How can we measure direct and indirect socio-economic impacts of future climate extreme events?

This study developed a pilot approach to assess potential economic vulnerabilities to climate extremes across economic sectors and regions in the EU. By investigating in detail three past climate extreme events, the study has taken an important step forward in gaining knowledge with respect to data availability and data requirements. At the same time, it explored the practical use of modelling techniques in combining Input-Output (IO) models with a Computable General Equilibrium (CGE) model. The economic models are supplemented by narratives and a basic assessment of non-market effects to create a unique comprehensive assessment framework capturing economic as well as social and environmental impacts of climate extreme events.

The study has produced two main deliverables: (1) a final report that documents the study approach and reports on the research findings; and (2) a technical user manual written to offer technical details regarding data, model set-up and execution for experts or scientists interested in working with similar modelling approaches. The technical user manual can be seen as a handbook, allowing the expert or scientist to better understand the assessment framework.

The most important findings and lessons learned from the development of the assessment framework and the pilot case studies can be summarised as follows:

  1. IO and CGE models have the potential to model and forecast disaster impacts.
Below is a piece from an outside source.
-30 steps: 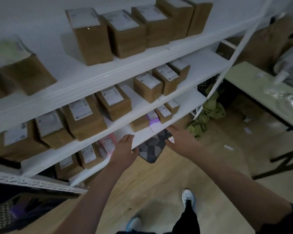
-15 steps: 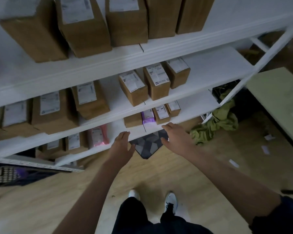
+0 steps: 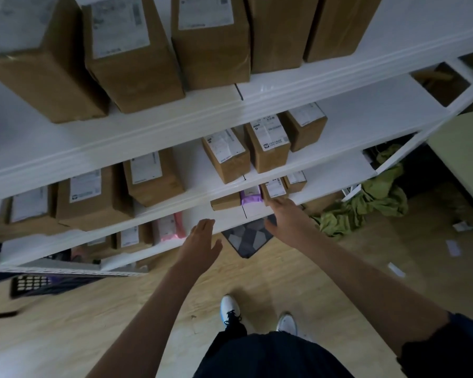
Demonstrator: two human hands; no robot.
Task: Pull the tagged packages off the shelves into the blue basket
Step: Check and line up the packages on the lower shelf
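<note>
White shelves [image 3: 257,105] carry several brown labelled boxes on three levels. On the lowest shelf [image 3: 325,184] a purple package [image 3: 250,194] lies beside small brown boxes [image 3: 275,188], and a pink package [image 3: 170,227] lies further left. My right hand [image 3: 287,218] reaches out with straight fingers, its tips at the small box next to the purple package. My left hand [image 3: 202,242] hovers open in front of the lowest shelf edge, holding nothing. The dark basket [image 3: 36,283] sits on the floor at the lower left, blurred.
A patterned grey mat [image 3: 247,237] lies on the wooden floor under the shelves. Crumpled green cloth [image 3: 366,205] sits by the shelf's right post. A pale green table [image 3: 464,156] stands at the right. Paper scraps dot the floor. My feet in white shoes [image 3: 230,309] stand below.
The view has moved closer to the shelves and tilted down. My right hand has stretched forward to the small boxes on the lowest shelf. My left hand has stayed open near the shelf edge.
</note>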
However, further research is required to fine-tune the models, improve data availability and test-run the approach for other types of disasters, regions, etc.;
  2. The modelling results of the three case studies showed that the short-term indirect impacts can represent up to 49% of the direct damages, which is much higher in comparison with the usual assumptions for societal cost benefit analysis: the standard rule of thumb suggests that the indirect impacts fall within 5-15% of the direct damages. This is an important lesson for future policy-making as vulnerable sectors may have to be better protected to limit these impacts in the future.
  3. A lesson learned from the data collection process is that despite creative efforts to collect information on the indirect economic impacts as well as social and environmental impacts of disasters, data beyond direct economic losses appears scattered or non-existing. The lack of data was one of the key barriers to more accurate results in this study. Improvement of data inputs which are disaster specific as well as general data on the appropriate regional level could significantly improve the pilot approach.
  4. The combination of narratives and models increase comprehensibility of the analysis of climate extreme events, especially related to non-market effects. Narratives are also useful tools to communicate the study to the non-expert reader.